2.6 Statistical analysis
All samples with three biological replicates were performed, and the results were presented as mean values with standard errors. The statistical analysis involved in multiple samples and comparison were tested using the one-way analysis of variance (ANOVA). The significance differences were carefully assayed, and the analyses were performed with significant level of 0.05. The graphs were performed using SigmaPlot.
3 Results and discussion
3.1 Changes in the appearance of bamboo shoots and gas concentration in the packages
Edible sweet bamboo shoots at the harvest stage developed green tender stems, which were prone to senescence, and exhibited a yellow appearance and increased stem hardness during storage. As shown in Figure 1A, the tender sweet bamboo shoots developed a green color coated by the leaf sheath at the harvest stage, and the freshly cut samples changed to yellow, with partly green, which could be slowed down by the PMAP. PMAP treatment has been widely applied to modify atmospheric gas concentrations in packages, thus regulating quality changes in both fruits and vegetables (Wang et al., 2020a; Mou et al., 2023, Mou et al, 2023). During the entire storage period, the O2 concentration decreased slowly and remained at approximately 15% at the end of storage in the control, while the O2 level of PMAP samples was lower than that (P<0.01). The O2 content decreased significantly at 4 d (2.9%) and then changed slowly thereafter in the treated group (Figure 1B). The CO2 content increased dramatically at 4 d and then remained stable in MP40 but changed slowly and increased to 0.5% at 16 d in the control (Figure 1C). The atmospheric concentrations of O2 and CO2 in the package depend largely on the permeability of the packaging bags during storage. The effects of PMAP on the quality changes of different horticultural crops have been widely evaluated, such as Chinese flowering cabbage, mulberry leaves, and pea pods after harvest (Wang et al., 2020a; Yang et al., 2022; Mou et al., 2023, Mou et al, 2023; Luo et al., 2024). All the reported examples indicated that PMAP could efficiently regulated the gas concentrations inside of the packages, which might be induce series of physiological, biochemical, and molecular level regulations to delay the senescence process (Wang et al., 2020b; Mou et al., 2023). In the present study, the storage circumstance of O2 and CO2 concentrations was regulated by PMAP, which delayed the senescence of sweet bamboo shoots during storage.

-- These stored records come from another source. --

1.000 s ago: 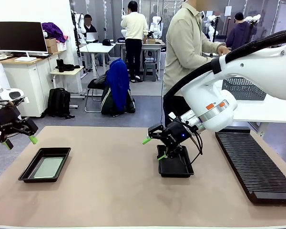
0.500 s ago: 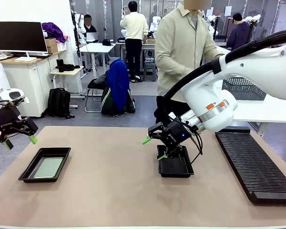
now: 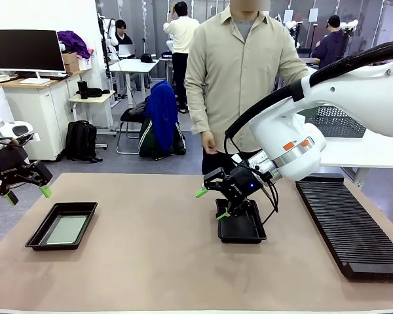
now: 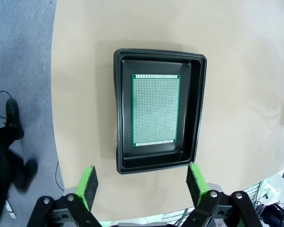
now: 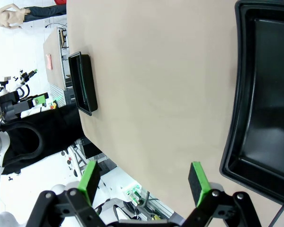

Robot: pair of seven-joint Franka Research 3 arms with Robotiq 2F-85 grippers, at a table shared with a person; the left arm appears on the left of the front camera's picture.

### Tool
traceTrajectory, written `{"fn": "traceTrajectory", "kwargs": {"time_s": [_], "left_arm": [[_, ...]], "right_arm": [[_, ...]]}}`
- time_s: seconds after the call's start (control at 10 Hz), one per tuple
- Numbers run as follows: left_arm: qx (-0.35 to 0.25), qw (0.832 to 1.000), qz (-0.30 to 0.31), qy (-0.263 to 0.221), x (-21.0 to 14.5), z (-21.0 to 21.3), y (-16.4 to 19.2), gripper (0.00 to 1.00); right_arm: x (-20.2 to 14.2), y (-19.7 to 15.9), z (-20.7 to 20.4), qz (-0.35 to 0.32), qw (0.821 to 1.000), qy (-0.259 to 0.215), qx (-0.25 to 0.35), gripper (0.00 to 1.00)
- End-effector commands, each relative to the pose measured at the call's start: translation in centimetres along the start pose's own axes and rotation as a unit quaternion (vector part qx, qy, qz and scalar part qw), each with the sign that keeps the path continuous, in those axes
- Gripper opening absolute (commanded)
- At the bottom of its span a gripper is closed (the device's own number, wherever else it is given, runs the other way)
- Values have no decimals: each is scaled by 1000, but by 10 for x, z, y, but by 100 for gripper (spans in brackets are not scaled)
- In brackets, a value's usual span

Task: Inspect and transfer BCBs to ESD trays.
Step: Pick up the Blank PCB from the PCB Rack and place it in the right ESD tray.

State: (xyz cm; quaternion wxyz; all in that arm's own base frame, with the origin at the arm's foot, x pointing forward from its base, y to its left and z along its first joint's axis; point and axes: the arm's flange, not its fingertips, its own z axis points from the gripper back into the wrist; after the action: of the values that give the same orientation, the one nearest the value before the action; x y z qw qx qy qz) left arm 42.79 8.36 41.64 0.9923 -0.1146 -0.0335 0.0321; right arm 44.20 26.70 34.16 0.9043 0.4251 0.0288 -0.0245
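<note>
One BCB (image 4: 155, 109) lies flat on the floor of the left ESD tray (image 4: 117, 118), near the left edge of the surface (image 3: 150, 261). My left gripper (image 4: 142, 182) hangs above it, jaws wide apart and nothing between them. My right gripper (image 3: 211, 203), also spread and holding nothing, hovers over the second ESD tray (image 3: 245, 230) at mid-surface, whose visible floor is bare black. A person (image 3: 239, 72) stands at the far side. I judge the board light, thin and stiff, perforated all over, and apt to scratch or crack if flexed. Lying flush inside sloping walls, it offers little edge. I would pinch across its long sides, near the middle, and lift it level.
</note>
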Motion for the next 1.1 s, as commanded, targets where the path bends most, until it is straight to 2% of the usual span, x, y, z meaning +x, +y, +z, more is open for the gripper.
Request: {"fn": "traceTrajectory", "kwargs": {"time_s": [0.0, 1.0], "left_arm": [[-3, 1000, -7, -6, 2, -1, 2, 100], [-3, 1000, -7, -6, 2, -1, 2, 100]], "right_arm": [[0, 0, 0, -1, 1000, 0, -3, 100], [0, 0, 0, -1, 1000, 0, -3, 100]]}}
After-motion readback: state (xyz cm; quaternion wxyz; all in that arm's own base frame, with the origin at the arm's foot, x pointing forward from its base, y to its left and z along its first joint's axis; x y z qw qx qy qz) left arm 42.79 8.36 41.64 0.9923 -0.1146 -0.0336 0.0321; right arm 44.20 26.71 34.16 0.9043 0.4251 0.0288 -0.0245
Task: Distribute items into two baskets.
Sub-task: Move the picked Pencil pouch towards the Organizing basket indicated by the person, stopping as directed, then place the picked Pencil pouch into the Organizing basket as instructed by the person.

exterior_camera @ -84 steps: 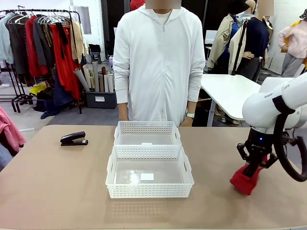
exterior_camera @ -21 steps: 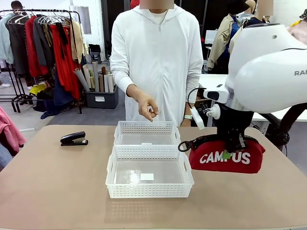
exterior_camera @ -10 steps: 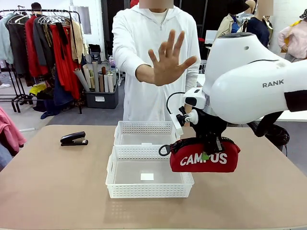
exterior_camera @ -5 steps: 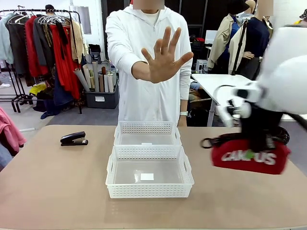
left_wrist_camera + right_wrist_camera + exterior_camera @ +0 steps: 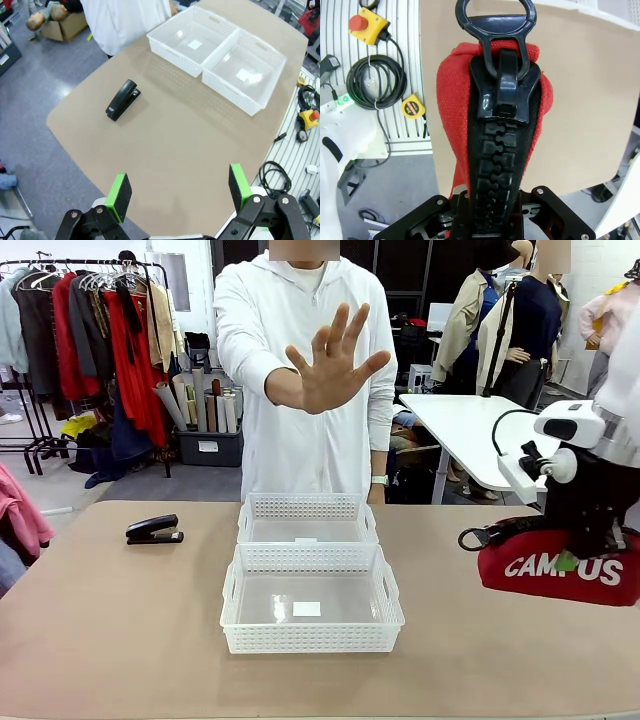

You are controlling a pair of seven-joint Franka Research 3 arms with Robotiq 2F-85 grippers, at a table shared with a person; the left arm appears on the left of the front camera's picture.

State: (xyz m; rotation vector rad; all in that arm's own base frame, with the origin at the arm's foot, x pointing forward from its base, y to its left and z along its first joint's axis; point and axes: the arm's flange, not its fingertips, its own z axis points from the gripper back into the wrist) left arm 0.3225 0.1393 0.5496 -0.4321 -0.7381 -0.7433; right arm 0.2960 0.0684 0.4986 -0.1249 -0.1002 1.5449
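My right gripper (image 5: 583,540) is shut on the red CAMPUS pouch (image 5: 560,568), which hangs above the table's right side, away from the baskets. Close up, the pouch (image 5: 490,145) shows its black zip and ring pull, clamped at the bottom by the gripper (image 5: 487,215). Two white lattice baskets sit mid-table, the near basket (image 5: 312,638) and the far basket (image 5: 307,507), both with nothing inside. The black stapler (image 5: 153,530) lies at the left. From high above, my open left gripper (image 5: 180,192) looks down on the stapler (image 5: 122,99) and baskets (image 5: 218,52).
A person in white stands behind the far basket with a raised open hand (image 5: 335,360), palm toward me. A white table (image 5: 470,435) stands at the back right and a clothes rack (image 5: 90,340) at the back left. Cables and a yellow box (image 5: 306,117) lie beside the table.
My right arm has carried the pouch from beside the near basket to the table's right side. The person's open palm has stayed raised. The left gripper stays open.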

Figure 1 The overall visual changes of sweet bamboo shoot (P. elegans) after passive modified atmosphere packaging (MP40) treatments during storage. (A) The visual appearance of sweet bamboo shoot at 0 d, 8 d, and 16 d at 4°C after treatments during storage. Relative content of (B) O2 and (C) CO2 in the packed atmosphere. Data were represented as a mean ± standard errors (SE). Asterisks in graphs indicated the significantly different (P ≤ 0.05).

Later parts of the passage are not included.